Your answer must be the listing repeated word for word, without its pictures.
· · ·
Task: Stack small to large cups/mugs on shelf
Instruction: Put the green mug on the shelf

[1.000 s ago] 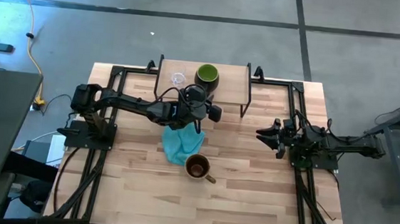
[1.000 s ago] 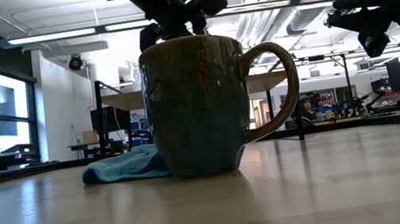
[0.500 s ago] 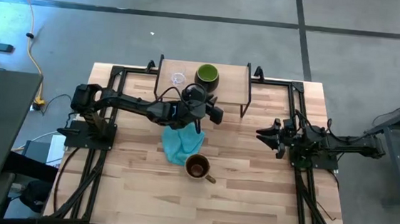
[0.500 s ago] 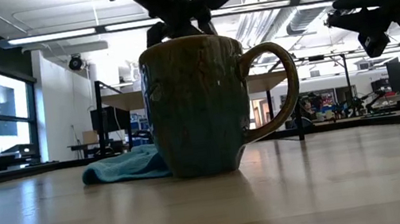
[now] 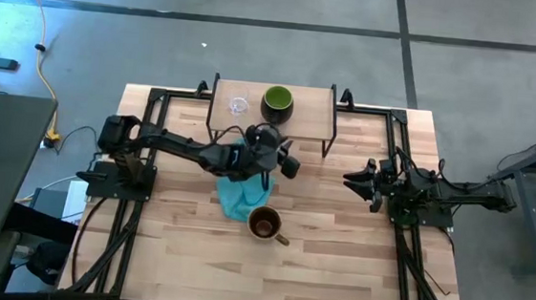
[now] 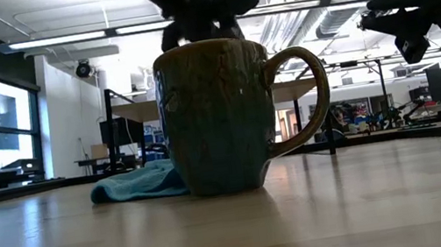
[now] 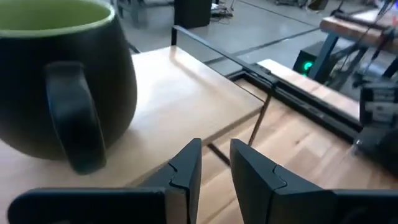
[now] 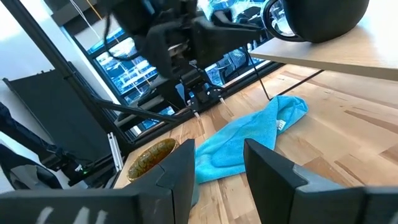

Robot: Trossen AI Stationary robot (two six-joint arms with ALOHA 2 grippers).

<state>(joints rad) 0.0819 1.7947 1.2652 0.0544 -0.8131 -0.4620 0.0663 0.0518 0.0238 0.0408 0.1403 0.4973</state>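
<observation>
The shelf (image 5: 315, 106) stands at the table's far edge. On it rest, on their bases, the tiny clear glass cup (image 5: 240, 105) and the dark mug with green inside (image 5: 278, 101); the mug also shows in the left wrist view (image 7: 62, 81). The olive-tan mug (image 5: 263, 223) stands upright on the table, handle (image 6: 301, 97) to one side. My left gripper (image 5: 284, 161) hovers just near of the shelf, above the cloth, narrowly open and empty (image 7: 214, 155). My right gripper (image 5: 357, 181) waits open over the table's right half.
A teal-blue cloth (image 5: 239, 194) lies crumpled on the table between the shelf and the olive-tan mug. Black frame rails (image 5: 139, 207) run along the table's left and right sides. Bare tabletop (image 5: 268, 275) lies near the front edge.
My left gripper has drawn back from the shelf toward the table's near edge and slightly toward the right, leaving the dark mug standing on the shelf.
</observation>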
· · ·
• [Exercise response]:
Task: Stack small to large cups/mugs on shelf
Instruction: Put the green mug on the shelf

[1.000 s ago] 
[1.000 s ago] 
[0.500 s ago] 
[0.500 s ago] 
[now] 
[now] 
[now] 
[now] 

Robot: Trossen AI Stationary robot (two six-joint arms with ALOHA 2 grippers).

<state>(joints rad) 0.0819 1.7947 1.2652 0.0544 -0.8131 -0.4620 0.0663 0.0518 0.0238 0.0408 0.1403 0.4973</state>
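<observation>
The shelf (image 5: 315, 106) stands at the table's far edge. On it rest, on their bases, the tiny clear glass cup (image 5: 240, 105) and the dark mug with green inside (image 5: 278, 101); the mug also shows in the left wrist view (image 7: 62, 81). The olive-tan mug (image 5: 263, 223) stands upright on the table, handle (image 6: 301, 97) to one side. My left gripper (image 5: 284, 161) hovers just near of the shelf, above the cloth, narrowly open and empty (image 7: 214, 155). My right gripper (image 5: 357, 181) waits open over the table's right half.
A teal-blue cloth (image 5: 239, 194) lies crumpled on the table between the shelf and the olive-tan mug. Black frame rails (image 5: 139, 207) run along the table's left and right sides. Bare tabletop (image 5: 268, 275) lies near the front edge.
My left gripper has drawn back from the shelf toward the table's near edge and slightly toward the right, leaving the dark mug standing on the shelf.
</observation>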

Nothing further belongs to this answer.